Nutrient input to terrestrial landscapes has increased substantially since the Industrial Revolution, and much of this nutrient load is transported to coastal areas by stream networks. However, streams do not act simply as solute conduits but are sites of significant nutrient processing. The transformation of nutrients in streams is conceptualized by the nutrient spiraling concept where nutrients travel a certain distance downstream in dissolved form (uptake length) and a certain distance in particulate form (turnover length). Although this model describes the transport of both dissolved and particulate nutrients, the majority of spiraling studies only quantify uptake of nutrients and do not address regenerative processes such as mineralization. Factors controlling microbial mineralization may significantly influence stream nutrient transport and retention. The rate and stoichiometry of microbial mineralization should depend in part on nutrient availability. For microbes associated with leaves in streams, nutrients are available from both the water column and the leaf. Therefore, microbial nutrient cycling may also change with nutrient availability and over the course of leaf decomposition. We explored spatial and temporal patterns of microbial mineralization by placing packs of red maple leaves in five Appalachian streams spanning a range of nitrogen and phosphorus availability. Packs were collected four times from each stream. Leaf disks from these packs were incubated in microcosms.

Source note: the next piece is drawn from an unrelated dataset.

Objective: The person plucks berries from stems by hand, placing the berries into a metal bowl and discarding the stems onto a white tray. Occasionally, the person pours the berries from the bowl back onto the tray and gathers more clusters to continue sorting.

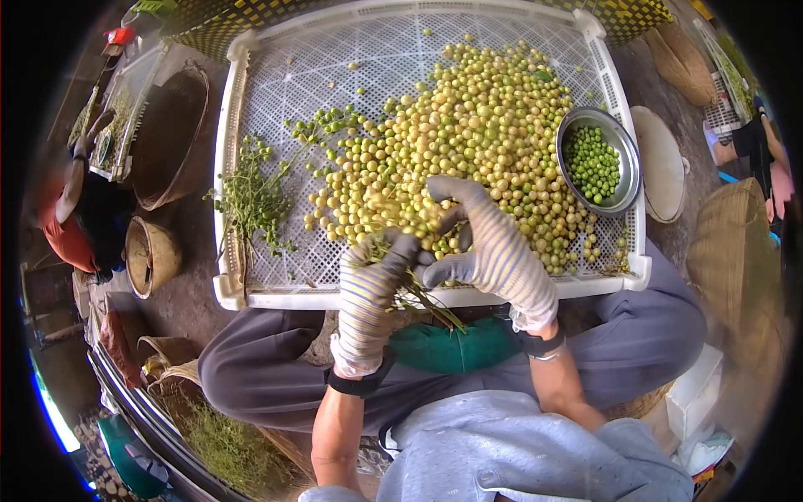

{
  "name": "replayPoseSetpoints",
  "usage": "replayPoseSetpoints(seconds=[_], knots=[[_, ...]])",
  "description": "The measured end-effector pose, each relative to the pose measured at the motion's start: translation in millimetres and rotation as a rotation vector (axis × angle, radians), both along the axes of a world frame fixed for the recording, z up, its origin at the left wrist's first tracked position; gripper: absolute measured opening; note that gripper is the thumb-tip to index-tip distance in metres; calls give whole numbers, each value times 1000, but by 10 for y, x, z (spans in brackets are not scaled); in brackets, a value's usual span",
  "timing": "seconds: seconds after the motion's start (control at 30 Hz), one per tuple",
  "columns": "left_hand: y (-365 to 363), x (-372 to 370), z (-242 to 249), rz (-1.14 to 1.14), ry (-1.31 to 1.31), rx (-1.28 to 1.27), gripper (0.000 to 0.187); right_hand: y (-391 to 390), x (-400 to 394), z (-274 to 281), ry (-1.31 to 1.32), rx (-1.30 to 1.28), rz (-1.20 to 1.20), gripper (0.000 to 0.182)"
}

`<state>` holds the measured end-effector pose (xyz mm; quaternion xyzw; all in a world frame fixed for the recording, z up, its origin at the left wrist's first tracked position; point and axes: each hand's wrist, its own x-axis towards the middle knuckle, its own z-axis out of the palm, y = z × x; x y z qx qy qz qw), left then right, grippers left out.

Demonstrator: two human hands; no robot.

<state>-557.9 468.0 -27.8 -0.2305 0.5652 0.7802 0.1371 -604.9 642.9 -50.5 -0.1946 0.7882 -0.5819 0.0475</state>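
Striped gloves with grey fingertips cover both my hands. My left hand (376,284) is closed round a bunch of green stems (431,305) whose ends hang over the near edge of a white mesh tray (335,54). Close beside it on the right, my right hand (485,243) has its fingers curved apart, with nothing seen between them, over a heap of yellow-green round fruits (477,125). At the tray's right side a metal bowl (627,194) holds small green fruits (592,163). Fruit-bearing sprigs (259,197) lie at the tray's left.
A person in a red top (63,226) is at the left, and another person (774,159) at the far right. Woven baskets (152,258) stand at the left. A round pale lid-like object (659,163) lies right of the tray. Cut greenery (230,443) is at lower left.
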Motion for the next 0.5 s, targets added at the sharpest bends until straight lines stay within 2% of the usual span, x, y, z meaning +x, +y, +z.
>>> replayPoseSetpoints(seconds=[0.03, 0.07, 0.1, 0.13, 0.17, 0.2, 0.23, 0.27, 0.37, 0.4, 0.43, 0.5], knots=[[43, 10, -5, -52, 36, -31, 18, -15, -16, -78, 69, -48, -13, 86], [98, 41, -42, -42, 37, 21, 18, -13, 2, -41, -95, -82, 46, 92], [142, 75, -106, -29, 35, 72, 18, -8, 24, -143, -67, -47, 40, 82], [159, 68, -175, -56, 100, -31, 19, 1, 39, -227, -278, -211, 88, 69], [160, 54, -176, -58, 98, -31, 19, 3, 36, -239, -487, -376, 135, 57], [153, 40, -170, -75, 109, -33, 18, 26, 32, -230, -487, -378, 133, 57], [155, 32, -161, -93, 118, -33, 18, 58, 26, -207, -612, -484, 153, 49], [179, 25, -94, -44, 18, -18, 18, 85, 16, -184, -735, -590, 171, 41], [220, 22, -110, -39, 39, -22, 17, 123, -15, -242, -746, -572, 94, 37], [205, 2, -80, -99, 47, -66, 17, 54, -26, -279, -586, -500, 23, 43], [207, 4, -83, -98, 46, -67, 17, 62, -27, -277, -587, -501, 24, 43], [247, 8, -106, -95, 12, -141, 18, 104, -30, -262, -594, -441, 178, 46]])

Uptake rates and steady state concentrations of ammonium and phosphate were used to calculate mineralization rates.
Results/Conclusions
Neither uptake nor mineralization of ammonium or phosphate was related to stream water chemistry. However, ammonium uptake increased with stream water N:P. Uptake and mineralization across streams changed over time with the greatest fluxes of both nutrients occurring during the middle stages of decomposition. Ammonium and phosphate processing appeared to be temporally decoupled with peak ammonium uptake occurring after 55 days and peak phosphate uptake occurring after 60-65 days. Net mineralization of ammonium and phosphate was observed in all streams but did not depend on time or nutrient availability. Our results suggest that the relative availability of nitrogen and phosphorus is an important driver of microbial nutrient processing and that microbial mineralization within heterotrophic biofilms in streams is a flux equal to or greater than that of uptake even during periods of high nutrient demand.